DOÇURA
Texto coletivo, iniciado e encerrado pela aluna Danieli Carvalho Silva – 3º M 1- ETEC Aristóteles Ferreira
Numa Vila onde tudo é feito de doce, existia uma garota chamada Doçura,
porém ela não tinha nada de doçura, pelo contrário, era uma garota muito
zangada e amarga. Todos da Vila falavam: “Que horror, que menina tão amarga! De
“doçura” não tem nada”.
Ninguém
sabia o porquê dela ser tão amarga. Nada em sua história mostrava o motivo de
sua amargura. Uma menina linda, de família boa e muito bem dotada, bem educada,
nada lhe faltava. Não tinha motivo para ser tão amarga. Todos queriam saber o
que passava naquela cabeça.
O que as pessoas precisavam era
entender aquela criatura delicada, que precisava de atenção.

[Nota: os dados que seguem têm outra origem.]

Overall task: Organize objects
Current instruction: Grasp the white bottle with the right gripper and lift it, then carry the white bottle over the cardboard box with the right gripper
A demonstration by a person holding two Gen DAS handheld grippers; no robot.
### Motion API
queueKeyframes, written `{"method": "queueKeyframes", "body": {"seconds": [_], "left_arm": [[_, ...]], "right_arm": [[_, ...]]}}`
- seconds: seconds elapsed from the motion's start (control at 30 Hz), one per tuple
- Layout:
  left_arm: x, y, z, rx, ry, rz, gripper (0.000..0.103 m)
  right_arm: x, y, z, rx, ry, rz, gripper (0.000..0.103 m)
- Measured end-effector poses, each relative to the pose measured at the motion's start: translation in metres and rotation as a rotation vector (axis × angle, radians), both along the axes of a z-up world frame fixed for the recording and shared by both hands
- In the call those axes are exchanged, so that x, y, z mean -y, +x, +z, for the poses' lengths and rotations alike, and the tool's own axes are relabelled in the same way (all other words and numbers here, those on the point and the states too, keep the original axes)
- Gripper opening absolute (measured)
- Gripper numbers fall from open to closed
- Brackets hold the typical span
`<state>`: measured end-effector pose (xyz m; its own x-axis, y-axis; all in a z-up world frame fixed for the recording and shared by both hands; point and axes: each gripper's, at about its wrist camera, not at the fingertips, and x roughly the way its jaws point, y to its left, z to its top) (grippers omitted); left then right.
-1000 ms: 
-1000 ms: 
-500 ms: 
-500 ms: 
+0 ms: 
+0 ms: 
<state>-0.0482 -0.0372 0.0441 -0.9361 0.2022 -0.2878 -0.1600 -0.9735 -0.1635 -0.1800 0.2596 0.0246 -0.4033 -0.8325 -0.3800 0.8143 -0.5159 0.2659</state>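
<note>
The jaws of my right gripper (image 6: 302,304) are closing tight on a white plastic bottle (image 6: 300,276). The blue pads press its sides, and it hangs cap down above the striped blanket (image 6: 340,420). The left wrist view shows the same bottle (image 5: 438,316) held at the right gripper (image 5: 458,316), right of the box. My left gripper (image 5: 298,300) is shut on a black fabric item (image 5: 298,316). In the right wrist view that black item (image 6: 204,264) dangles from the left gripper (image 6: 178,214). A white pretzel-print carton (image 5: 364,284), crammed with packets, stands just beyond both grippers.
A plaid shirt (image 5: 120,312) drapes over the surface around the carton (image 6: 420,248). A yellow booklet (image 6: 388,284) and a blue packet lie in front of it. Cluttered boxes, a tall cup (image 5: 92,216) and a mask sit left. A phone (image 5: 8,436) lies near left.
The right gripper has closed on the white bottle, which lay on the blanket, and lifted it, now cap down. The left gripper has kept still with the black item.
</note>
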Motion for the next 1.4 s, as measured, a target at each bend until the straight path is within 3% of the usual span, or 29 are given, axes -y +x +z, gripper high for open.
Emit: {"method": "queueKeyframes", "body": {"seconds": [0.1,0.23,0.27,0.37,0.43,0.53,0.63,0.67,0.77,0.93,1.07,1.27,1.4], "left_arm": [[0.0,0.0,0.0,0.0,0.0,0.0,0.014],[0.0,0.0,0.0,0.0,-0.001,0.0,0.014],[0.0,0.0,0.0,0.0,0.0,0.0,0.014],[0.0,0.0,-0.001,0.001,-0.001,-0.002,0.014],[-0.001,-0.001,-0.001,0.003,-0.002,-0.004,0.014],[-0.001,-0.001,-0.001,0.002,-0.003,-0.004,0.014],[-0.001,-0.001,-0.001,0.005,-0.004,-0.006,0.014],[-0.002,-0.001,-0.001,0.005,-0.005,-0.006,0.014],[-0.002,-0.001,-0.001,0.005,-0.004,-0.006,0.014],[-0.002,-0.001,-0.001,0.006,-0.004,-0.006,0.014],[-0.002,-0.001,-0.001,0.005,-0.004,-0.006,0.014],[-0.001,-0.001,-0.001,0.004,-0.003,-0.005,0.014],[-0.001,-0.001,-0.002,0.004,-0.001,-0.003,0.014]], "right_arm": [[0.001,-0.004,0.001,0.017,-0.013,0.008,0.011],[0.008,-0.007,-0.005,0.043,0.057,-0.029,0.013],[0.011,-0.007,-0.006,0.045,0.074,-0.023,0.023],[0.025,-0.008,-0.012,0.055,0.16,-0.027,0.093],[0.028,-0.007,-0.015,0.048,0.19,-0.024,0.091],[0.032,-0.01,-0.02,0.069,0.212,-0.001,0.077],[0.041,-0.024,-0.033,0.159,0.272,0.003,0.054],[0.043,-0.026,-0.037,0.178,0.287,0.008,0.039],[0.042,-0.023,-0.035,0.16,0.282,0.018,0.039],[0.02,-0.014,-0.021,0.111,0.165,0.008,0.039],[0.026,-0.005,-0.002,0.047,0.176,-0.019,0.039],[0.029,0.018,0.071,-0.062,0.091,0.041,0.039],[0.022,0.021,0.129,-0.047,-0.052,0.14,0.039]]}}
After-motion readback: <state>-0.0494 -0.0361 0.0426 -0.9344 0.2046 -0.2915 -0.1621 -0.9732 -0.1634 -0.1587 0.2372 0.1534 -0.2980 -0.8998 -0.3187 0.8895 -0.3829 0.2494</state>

Doçura na verdade tinha um poço
de sentimentos dentro de seu coração, que precisavam ser apenas lapidados.
Anos de sua vida e seus pais só
cobravam perfeição, não entendiam realmente o que se passava em seu coração. Só
diziam “tenha modos, seja simpática, seja isso, seja aquilo”. E nem queriam
saber o que realmente Doçura queria de sua vida. Mas Doçura decidiu não ser
mais um robô para seus pais comandarem, decidiu fazer o que queria, quando queria,
sem pedir autorização e opinião de ninguém. Exatamente como sempre quis. Doçura
se transformou em uma adolescente sem rumo e direção. Desde pequena só ouvia
críticas para mudar seu comportamento, seu jeito de ser.
Mas quando foi que alguém se
perguntou: “O que Doçura sente?” Doçura na verdade, nunca foi amarga e nem
sempre mal criada, na verdade ela só queria viver a vida dela, pois Doçura,
observando a sociedade, se viu num mundo sem rumo, onde, o importante era o que
as pessoas achavam. Então Doçura nunca irá mudar.